Шое и Мива одновременно смеются, сидя у окна в кафетерии недалеко от больницы. У Хинаты в запасе еще минут сорок до тренировки, но Атсуму пишет, что приедет за ним уже через десять. После утреннего визита к брату Мива заметно веселеет да и в целом, услышав от врача заряд положительных новостей, вся оживилась, и Хината спокоен. Да и Мива права — пора отвыкать от роли добровольной сиделки. Кагеяма уже поборол сложнейшую половину пути и, наверное, дальше не стоит так часто его опекать.
Когда звонит Атсуму, Шое прощается и убегает, заручившись обещанием еще раз поболтать перед отъездом Мивы обратно в Мияги. Сразу заметив припаркованный при въезде на стоянку седан Мии, Шое забирается внутрь и машинально тянется губами к лицу Атсуму. Тот сначала косится, хмыкает и лишь затем наклоняется, чтобы поцеловать.
— Спасибо, что заскочил. Спас меня от тряски в душном автобусе, — благодарит Хината и расслабленно растекается по сиденью.

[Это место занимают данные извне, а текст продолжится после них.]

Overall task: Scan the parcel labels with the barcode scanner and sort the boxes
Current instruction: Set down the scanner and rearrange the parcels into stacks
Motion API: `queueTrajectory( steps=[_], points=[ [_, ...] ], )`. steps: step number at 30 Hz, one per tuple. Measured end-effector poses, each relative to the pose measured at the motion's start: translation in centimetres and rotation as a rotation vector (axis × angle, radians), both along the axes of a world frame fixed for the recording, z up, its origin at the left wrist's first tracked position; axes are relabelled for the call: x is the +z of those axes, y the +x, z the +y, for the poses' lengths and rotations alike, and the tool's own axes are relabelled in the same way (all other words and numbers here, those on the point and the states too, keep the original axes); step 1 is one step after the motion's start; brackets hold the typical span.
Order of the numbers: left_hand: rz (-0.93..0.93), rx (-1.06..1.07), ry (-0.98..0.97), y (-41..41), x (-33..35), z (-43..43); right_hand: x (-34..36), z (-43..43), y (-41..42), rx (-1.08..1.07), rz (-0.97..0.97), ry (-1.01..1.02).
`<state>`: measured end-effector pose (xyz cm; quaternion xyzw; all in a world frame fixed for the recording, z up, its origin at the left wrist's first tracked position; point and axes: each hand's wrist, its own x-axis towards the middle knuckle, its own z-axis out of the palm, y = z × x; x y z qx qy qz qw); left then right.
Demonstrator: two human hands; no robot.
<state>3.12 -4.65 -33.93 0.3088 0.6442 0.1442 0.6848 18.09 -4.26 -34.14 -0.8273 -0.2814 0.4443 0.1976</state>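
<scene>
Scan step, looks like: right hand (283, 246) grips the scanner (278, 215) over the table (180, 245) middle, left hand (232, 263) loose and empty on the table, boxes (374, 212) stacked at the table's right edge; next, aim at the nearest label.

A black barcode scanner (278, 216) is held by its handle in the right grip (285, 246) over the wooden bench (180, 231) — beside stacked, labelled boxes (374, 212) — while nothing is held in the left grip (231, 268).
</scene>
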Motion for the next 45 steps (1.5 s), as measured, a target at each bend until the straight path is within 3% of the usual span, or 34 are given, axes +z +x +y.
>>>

— Если бы ты не сбегал постоянно в больницу, не пришлось бы так часто общественным транспортом пользоваться, — замечает Атсуму, выруливая на основную дорогу. — Кагеяма теперь видит тебя чаще, чем я.
— На тренировках мы всегда вместе. И дома тоже, — возражает Шое, со стыдом думая, что Атсуму, в общем-то, прав.
— На тренировках мы впахиваем, а дома чаще всего только спим. Вспомни, сколько выходных за два месяца мы целиком провели вместе? — с пол-оборота заводится Мия и раздраженно сигналит обогнавшему его водителю.
— Атсу, мы уже обсуждали это. Пожалуйста, не сердись, я прошу.
Хината виновато вешает голову и прячет ладони между коленками. Ругаться с Атсу жуть как не хочется. Шое не готов еще раз переживать холодную отчужденность Атсуму, как после его возвращения из Сеула. Он понимает: так Мия наказывал. Отсутствие частых касаний, каждодневных объятий и утренних нежностей, а поцелуи Хината и вовсе выпрашивал, как подаяние. Они едва не поссорились, и Шое тогда надломился, заплакал. Откровенно вывалил правду о том, как любил Кагеяму, что это не просто забота о друге. Это глубже. Атсуму молча выслушал, впервые за неделю тесно прижавшись в кровати, и подолгу целовал Шое в рыжий затылок. Обещал потерпеть и не злиться.
И вот опять.
— Шое, ты его любишь? — вопрос, которого оба боятся. — Только не ври.
— Нет… — Хината чувствует, это правда, но добавляет: — Не так, как тебя.
— А как тогда, блять?! — взрывается Мия и бьет по газам, проносясь под мигающий желтый. — Объясни, чтобы мне, мать твою, не казалось, что еще один день, и ты соберешь все манатки и свалишь!
Хината боязливо вжимается в кресло.
— Атсу, пожалуйста, не гони так.
Мия, будто нарочно, резко выкручивает руль, обгоняя тащившуюся впереди них малолитражку, и Шое от неожиданности маневра бьется локтем о дверь.